In its meeting on Tuesday, March 19, council released the results of the survey, displaying council’s overall performance of 6.9 out of 10, which is marginally below that of metropolitan Melbourne average of 7.0.
The council said this result is sitting at a ‘good level’ and is on par with the 2021 results, which is the equal second highest score recorded and only slightly below the record high achieved in 2020.
Consistent with previous years, road maintenance and repairs and traffic management are the top issues ‘at the moment’ the community wants council to address.
The five services and facilities that recorded scores measurably lower than the average were, parking enforcement, footpath maintenance and repairs maintenance and cleaning of Footscray CBD, maintenance and repair of sealed local roads, and public toilets.
The same eight services and facilities as last year received a score measurably higher than the average.
These were fortnightly recycling, weekly garbage collection, library services, fortnightly green waste collection, annual hard rubbish collection, Maribyrnong Aquatic Centre, provision and maintenance of playgrounds, and additional paid hard rubbish collection.

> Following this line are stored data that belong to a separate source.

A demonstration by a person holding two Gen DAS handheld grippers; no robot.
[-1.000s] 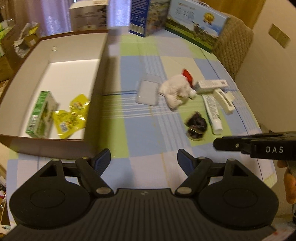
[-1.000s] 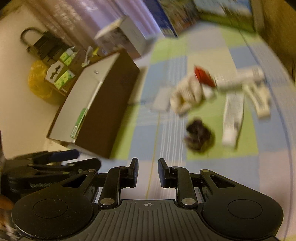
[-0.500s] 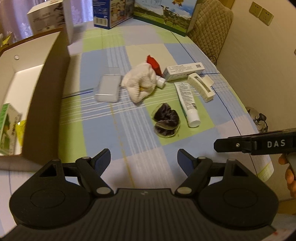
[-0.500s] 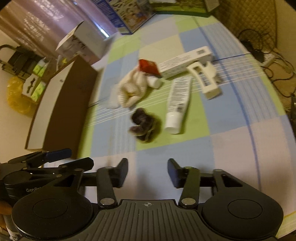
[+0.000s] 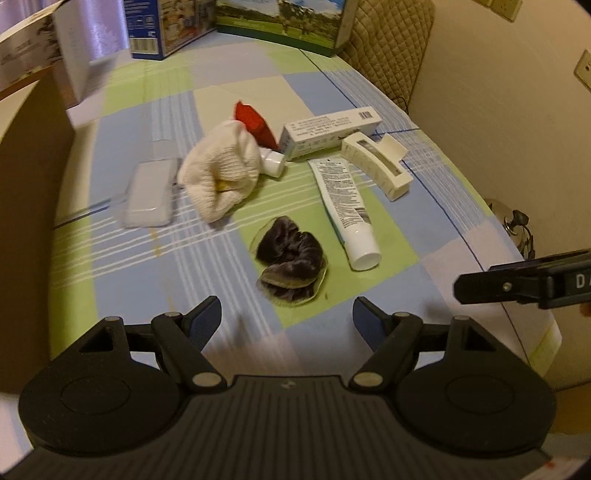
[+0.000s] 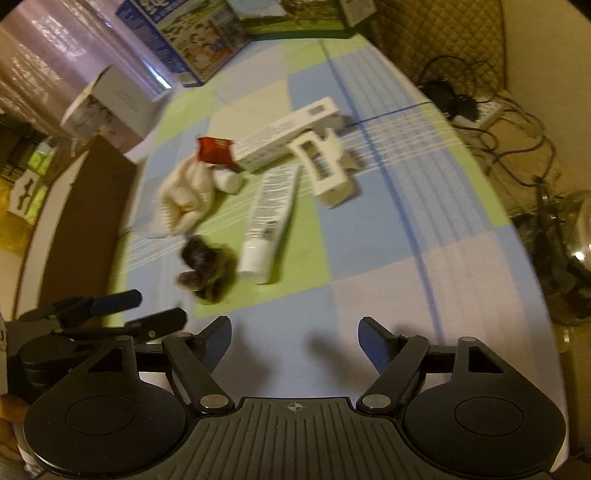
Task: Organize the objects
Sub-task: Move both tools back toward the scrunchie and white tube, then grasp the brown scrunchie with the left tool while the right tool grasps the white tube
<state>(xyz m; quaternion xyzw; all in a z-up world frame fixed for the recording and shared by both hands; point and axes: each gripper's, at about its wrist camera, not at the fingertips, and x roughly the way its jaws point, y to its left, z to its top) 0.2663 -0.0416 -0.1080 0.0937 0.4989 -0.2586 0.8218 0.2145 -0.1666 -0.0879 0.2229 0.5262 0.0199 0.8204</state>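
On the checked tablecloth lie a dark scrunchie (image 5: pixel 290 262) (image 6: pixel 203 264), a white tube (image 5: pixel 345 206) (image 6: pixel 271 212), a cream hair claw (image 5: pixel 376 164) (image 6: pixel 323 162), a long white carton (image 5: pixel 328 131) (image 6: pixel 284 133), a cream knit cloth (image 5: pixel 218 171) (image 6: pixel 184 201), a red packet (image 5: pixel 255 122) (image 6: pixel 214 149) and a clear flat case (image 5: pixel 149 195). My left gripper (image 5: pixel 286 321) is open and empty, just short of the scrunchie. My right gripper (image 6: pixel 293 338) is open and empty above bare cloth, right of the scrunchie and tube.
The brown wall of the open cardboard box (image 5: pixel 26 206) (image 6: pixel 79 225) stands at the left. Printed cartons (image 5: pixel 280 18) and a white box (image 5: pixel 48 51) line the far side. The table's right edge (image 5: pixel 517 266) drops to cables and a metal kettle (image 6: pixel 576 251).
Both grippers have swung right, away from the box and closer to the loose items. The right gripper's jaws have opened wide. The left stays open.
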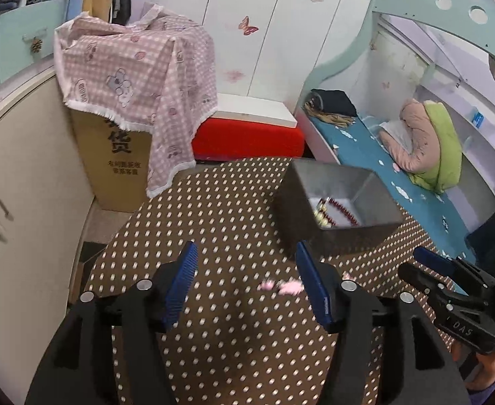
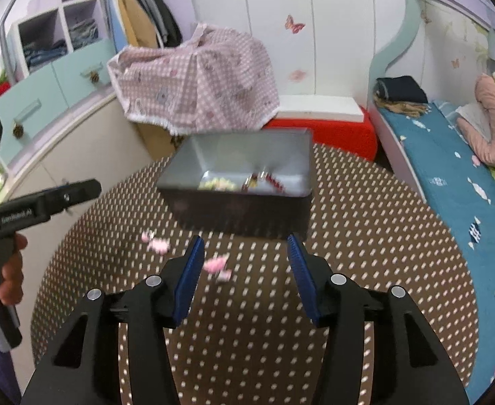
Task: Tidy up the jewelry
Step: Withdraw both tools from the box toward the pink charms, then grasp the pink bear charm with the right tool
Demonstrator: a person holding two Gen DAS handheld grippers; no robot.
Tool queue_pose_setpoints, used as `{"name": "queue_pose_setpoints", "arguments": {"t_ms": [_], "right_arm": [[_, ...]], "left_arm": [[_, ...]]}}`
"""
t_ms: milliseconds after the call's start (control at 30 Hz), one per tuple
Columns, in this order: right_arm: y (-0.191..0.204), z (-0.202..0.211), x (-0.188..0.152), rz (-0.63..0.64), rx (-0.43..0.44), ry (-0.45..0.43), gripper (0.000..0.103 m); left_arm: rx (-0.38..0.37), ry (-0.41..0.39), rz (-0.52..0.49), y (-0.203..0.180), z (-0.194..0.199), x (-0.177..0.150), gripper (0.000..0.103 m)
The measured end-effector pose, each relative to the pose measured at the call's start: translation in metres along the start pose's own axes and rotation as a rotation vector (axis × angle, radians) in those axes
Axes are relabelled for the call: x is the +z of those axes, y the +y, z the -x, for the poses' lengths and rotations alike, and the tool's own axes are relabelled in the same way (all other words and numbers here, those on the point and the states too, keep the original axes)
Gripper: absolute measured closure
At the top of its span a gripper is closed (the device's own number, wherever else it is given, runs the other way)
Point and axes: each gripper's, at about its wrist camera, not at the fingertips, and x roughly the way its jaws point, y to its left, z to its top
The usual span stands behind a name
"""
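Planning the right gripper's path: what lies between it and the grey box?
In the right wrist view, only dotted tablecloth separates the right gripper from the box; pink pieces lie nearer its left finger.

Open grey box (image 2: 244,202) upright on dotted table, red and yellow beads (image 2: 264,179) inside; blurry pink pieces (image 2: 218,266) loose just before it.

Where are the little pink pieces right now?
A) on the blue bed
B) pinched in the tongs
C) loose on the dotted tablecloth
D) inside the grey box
C: the pink pieces lie loose on the dotted tablecloth, in front of the grey box, and both sets of tongs, right and left, are open and hold nothing.
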Motion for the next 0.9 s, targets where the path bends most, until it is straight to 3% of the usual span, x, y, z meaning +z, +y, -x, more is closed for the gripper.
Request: {"name": "queue_pose_setpoints", "arguments": {"t_ms": [267,600,767,900], "right_arm": [[0.016,-0.031,-0.026,0.046,-0.014,0.09,0.052],[0.034,-0.055,-0.022,0.103,-0.007,0.109,0.053],[0.034,-0.058,-0.02,0.116,-0.005,0.121,0.083],[0.032,-0.056,-0.021,0.117,-0.004,0.121,0.086]], "left_arm": [[-0.001,0.034,0.033,0.012,-0.006,-0.032,0.039],[-0.029,0.072,0.034,0.007,-0.015,-0.05,0.039],[-0.035,0.078,0.029,0.003,-0.016,-0.052,0.039],[-0.038,0.08,0.026,0.001,-0.018,-0.051,0.039]]}}
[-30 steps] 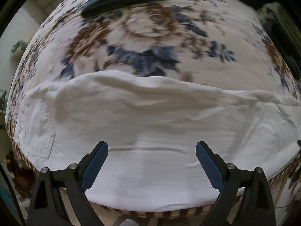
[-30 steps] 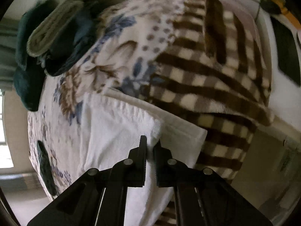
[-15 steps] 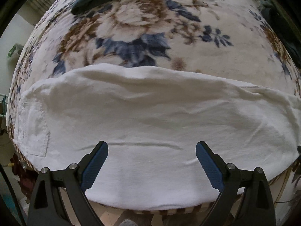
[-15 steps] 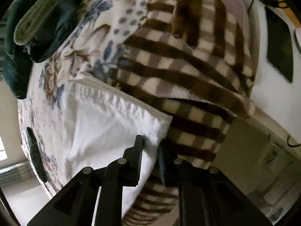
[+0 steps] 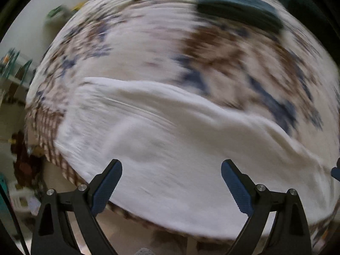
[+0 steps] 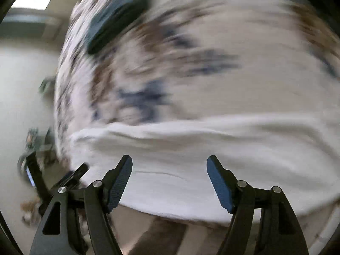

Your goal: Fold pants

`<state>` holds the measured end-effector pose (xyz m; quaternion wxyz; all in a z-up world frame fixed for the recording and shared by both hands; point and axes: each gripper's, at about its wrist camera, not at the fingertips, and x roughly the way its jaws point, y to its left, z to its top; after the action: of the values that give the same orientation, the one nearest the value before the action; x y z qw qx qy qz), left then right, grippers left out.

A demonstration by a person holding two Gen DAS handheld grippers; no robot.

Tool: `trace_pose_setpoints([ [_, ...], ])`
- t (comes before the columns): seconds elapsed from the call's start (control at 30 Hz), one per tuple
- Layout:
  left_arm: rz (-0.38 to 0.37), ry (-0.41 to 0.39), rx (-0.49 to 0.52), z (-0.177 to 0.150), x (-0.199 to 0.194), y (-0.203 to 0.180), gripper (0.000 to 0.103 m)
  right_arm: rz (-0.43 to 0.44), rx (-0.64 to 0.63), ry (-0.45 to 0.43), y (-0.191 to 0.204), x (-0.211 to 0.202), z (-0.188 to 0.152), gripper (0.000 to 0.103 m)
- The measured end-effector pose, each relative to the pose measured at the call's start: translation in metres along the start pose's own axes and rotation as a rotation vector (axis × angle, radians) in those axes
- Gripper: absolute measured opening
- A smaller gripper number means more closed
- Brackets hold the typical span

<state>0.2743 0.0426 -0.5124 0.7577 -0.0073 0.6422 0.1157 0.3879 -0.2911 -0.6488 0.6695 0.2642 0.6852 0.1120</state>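
Note:
The white pants (image 5: pixel 170 138) lie flat in a long band across the flowered blanket (image 5: pixel 148 42), along the bed's near edge. My left gripper (image 5: pixel 171 167) hovers above them, open, with nothing between its blue pads. In the right wrist view the pants (image 6: pixel 201 148) again stretch across the blanket (image 6: pixel 212 74). My right gripper (image 6: pixel 170 161) is over their near edge with its jaws opening and nothing between them. Both views are smeared by motion.
A dark teal folded cloth (image 5: pixel 238 6) lies on the far part of the bed, and the right wrist view shows this cloth (image 6: pixel 119 21) at upper left. The blanket's brown checked border (image 5: pixel 53 140) hangs over the left edge. Floor clutter (image 5: pixel 21 165) sits beyond it.
The right gripper was shut at the pants' corner; it now stands wide apart, has rolled and swung along the bed. The left gripper's view shifted sideways; it stayed open.

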Motion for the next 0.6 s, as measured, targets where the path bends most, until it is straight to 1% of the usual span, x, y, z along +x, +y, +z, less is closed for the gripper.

Councillor Micheal Clarke said council has seen an increase in ‘very satisfied’ responses and decrease in ‘dissatisfaction’.
“The object of the research is to measure the level of community satisfaction with a range of services and facilities, aspects of governance, leadership, training, development and customer service,” he said.
Cr Clarke said the survey also indicates that Maribyrnong residents are looking to engage with council over the phone or online rather than in person.
“Historically it has been face-to-face, today we find that only nine per cent of respondents actually reported contacting counsel in person,” he said.
“Over 90 per cent of contacts are using the electronic social media systems that we have access to.”